◆ About this task
In the material below, some lines carry "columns". Copy each such line.

◆ Source material
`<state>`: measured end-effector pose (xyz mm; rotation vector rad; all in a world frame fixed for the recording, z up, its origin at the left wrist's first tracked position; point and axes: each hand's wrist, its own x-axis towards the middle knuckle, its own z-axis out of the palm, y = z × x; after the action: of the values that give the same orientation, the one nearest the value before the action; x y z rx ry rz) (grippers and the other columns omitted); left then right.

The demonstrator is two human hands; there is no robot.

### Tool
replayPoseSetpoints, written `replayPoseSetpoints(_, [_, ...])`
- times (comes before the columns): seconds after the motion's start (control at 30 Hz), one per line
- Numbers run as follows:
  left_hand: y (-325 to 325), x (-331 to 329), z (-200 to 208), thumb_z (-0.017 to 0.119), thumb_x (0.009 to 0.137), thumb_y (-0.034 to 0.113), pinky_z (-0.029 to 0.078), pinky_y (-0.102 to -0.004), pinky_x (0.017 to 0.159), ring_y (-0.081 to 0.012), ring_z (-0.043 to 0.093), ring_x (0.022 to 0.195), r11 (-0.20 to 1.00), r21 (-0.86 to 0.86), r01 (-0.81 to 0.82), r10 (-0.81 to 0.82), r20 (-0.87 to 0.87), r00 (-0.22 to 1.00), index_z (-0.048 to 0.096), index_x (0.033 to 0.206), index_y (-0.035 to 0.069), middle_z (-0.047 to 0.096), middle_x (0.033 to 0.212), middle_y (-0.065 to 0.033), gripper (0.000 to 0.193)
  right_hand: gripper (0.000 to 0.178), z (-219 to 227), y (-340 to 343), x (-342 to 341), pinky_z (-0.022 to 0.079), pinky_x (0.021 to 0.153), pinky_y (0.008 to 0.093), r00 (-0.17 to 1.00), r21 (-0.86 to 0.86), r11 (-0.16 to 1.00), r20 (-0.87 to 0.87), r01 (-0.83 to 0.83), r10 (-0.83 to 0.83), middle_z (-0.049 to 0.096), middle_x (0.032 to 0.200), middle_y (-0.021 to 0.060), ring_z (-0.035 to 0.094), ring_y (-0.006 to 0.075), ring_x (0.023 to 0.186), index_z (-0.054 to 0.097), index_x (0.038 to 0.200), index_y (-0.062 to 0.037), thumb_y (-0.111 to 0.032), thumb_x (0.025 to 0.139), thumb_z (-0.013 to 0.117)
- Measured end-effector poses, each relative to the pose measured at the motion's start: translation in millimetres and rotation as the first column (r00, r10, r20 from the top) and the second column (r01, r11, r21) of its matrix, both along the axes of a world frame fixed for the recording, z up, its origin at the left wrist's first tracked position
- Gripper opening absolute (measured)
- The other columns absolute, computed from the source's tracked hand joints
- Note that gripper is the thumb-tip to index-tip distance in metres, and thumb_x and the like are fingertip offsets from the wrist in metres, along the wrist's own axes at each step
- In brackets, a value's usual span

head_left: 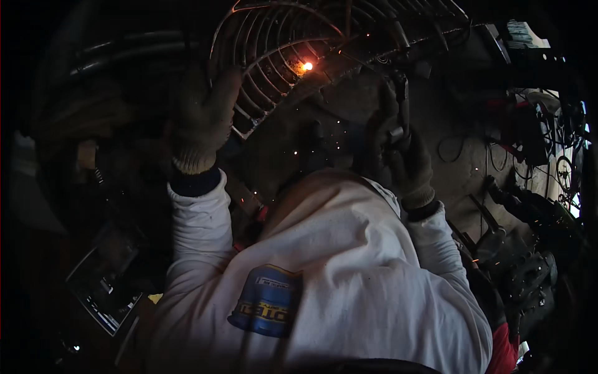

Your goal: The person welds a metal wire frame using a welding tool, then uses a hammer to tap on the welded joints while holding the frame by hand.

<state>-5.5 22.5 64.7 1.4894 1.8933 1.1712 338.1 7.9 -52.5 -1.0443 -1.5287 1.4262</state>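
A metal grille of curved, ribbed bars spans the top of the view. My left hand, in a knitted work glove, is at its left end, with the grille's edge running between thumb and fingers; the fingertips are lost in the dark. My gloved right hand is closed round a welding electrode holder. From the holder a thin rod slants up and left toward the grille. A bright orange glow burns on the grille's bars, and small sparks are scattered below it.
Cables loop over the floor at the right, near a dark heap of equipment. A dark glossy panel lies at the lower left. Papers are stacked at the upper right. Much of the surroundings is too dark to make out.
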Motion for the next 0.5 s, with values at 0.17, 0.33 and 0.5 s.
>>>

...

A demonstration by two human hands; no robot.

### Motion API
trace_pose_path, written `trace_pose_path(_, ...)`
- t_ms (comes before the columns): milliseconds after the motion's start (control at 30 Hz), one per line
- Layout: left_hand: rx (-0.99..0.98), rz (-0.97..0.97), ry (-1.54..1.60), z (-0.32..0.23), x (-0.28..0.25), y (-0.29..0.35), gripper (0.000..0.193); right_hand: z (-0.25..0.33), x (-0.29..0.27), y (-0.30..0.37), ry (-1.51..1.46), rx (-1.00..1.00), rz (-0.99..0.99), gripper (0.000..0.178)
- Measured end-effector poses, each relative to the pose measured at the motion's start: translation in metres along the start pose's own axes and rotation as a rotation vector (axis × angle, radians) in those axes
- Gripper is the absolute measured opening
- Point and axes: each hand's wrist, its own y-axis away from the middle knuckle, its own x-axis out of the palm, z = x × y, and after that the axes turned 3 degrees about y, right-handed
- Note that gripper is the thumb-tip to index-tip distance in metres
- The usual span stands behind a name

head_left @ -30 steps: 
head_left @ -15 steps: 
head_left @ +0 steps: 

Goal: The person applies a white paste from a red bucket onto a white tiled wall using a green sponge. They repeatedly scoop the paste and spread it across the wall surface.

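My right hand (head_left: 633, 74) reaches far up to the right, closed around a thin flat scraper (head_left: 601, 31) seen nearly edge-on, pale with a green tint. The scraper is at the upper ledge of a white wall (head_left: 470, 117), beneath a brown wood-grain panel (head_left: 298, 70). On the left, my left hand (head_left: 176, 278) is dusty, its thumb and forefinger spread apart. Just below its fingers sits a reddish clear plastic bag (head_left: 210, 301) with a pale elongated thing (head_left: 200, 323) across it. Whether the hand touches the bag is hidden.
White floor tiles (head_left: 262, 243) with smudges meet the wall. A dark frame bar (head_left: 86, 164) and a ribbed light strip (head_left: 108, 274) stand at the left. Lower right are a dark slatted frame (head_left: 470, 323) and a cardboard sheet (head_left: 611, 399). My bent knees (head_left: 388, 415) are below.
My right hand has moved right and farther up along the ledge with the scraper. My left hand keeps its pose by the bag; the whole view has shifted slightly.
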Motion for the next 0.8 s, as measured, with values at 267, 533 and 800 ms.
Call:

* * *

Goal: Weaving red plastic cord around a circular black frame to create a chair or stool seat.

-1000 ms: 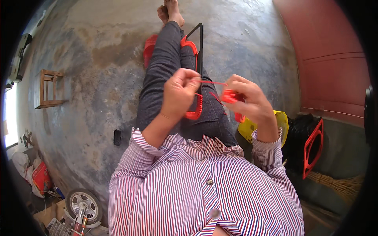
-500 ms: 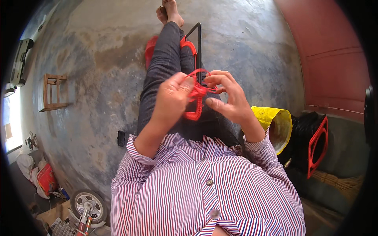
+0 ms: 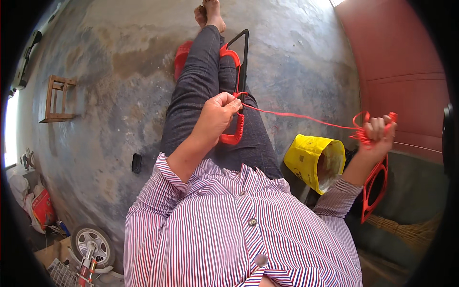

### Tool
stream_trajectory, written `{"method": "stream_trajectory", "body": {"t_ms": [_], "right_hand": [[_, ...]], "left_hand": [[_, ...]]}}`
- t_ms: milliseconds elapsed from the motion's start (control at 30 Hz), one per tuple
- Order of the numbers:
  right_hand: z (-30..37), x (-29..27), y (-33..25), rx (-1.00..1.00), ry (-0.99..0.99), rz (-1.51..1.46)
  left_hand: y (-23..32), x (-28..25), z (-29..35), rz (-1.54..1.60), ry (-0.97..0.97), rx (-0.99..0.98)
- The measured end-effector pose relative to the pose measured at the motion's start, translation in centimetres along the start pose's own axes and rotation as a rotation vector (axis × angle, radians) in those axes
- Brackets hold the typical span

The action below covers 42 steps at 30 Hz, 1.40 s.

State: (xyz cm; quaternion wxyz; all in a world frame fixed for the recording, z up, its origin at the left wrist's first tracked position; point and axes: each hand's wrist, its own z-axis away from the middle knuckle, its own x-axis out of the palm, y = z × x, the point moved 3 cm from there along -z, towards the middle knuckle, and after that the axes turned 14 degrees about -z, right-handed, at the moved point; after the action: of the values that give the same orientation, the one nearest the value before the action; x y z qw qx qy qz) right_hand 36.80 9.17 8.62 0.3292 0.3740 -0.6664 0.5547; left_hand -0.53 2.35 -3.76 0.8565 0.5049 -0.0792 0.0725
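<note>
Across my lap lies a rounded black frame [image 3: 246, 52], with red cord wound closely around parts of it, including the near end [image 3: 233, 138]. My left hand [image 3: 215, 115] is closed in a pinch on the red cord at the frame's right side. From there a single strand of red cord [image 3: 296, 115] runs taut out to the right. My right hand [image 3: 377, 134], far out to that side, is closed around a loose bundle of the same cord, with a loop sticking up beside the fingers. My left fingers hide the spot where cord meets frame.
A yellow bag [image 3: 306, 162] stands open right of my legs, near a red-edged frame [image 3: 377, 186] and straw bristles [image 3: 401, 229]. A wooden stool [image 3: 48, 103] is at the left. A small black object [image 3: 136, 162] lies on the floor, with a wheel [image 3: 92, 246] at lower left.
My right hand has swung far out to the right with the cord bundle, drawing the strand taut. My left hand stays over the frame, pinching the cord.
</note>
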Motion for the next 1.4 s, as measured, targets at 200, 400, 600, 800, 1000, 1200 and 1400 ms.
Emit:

◆ Response to this task
`<state>`: measured end-effector pose (xyz mm; rotation vector rad; all in a world frame fixed for the recording, z up, its origin at the left wrist's first tracked position; point and axes: each hand's wrist, its own x-axis towards the middle knuckle, its own z-axis out of the palm, y = z × x; after the action: of the values that give the same orientation, the one nearest the value before the action; x y z rx ry rz) (grippers and the other columns omitted); left then right.
- times (comes before the columns): seconds after the motion's start (control at 30 Hz), one per line
- The other columns absolute, computed from the source's tracked hand joints
- t_ms (comes before the columns): milliseconds after the motion's start (control at 30 Hz), one per line

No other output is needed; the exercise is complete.